Mais alors je m’aperçus que la voix parlait à mon oreille, en même temps qu’une autre bouche se collait à la mienne. Je me dégageai avec la force que donnent la colère et le désespoir, et m’enfuyant au bout de la chambre, je relevai précipitamment la lampe, que j’avais couverte et non éteinte. Je vis lord Edwards assis sur le bord du lit, stupide et déconcerté (je crois qu’il était ivre), et Leoni, qui venait à moi d’un air égaré. — Misérable ! m’écriai-je.

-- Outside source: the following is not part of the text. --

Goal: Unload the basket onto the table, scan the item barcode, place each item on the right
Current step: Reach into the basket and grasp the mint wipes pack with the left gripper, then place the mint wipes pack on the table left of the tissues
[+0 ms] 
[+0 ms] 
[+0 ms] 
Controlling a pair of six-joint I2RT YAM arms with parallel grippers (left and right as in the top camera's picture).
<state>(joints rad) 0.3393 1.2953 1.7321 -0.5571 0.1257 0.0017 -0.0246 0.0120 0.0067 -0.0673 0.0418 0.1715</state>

— Juliette, me dit-il avec des yeux hagards et une voix étouffée, cédez si vous m’aimez. Il s’agit pour moi de sortir de la misère où vous voyez que je me consume. Il s’agit de ma vie et de ma raison, vous le savez bien. Mon salut sera le prix de votre dévouement, et quant à vous, vous serez désormais riche et heureuse avec un homme qui vous aime depuis long-temps et à qui rien ne coûte pour vous obtenir. Consens-y, Juliette, ajouta-t-il à voix basse, ou je te poignarde quand il sera hors de la chambre. —

La frayeur m’ôta le jugement ; je m’élançai par la fenêtre au risque de me tuer. Des soldats qui passaient me relevèrent ; on me rapporta évanouie dans la maison. Quand je revins à moi, Leoni et ses complices l’avaient quittée. Ils avaient déclaré que je m’étais précipitée par la fenêtre dans un accès de fièvre cérébrale, tandis qu’ils étaient allés dans une autre chambre pour me chercher des secours. Ils avaient feint beaucoup de consternation. Leoni était resté jusqu’à ce que le chirurgien qui me soigna eût déclaré que je n’avais aucune fracture. Alors Leoni était sorti en disant qu’il allait rentrer, et depuis deux jours il n’avait pas reparu. Il ne revint pas, et je ne le revis jamais.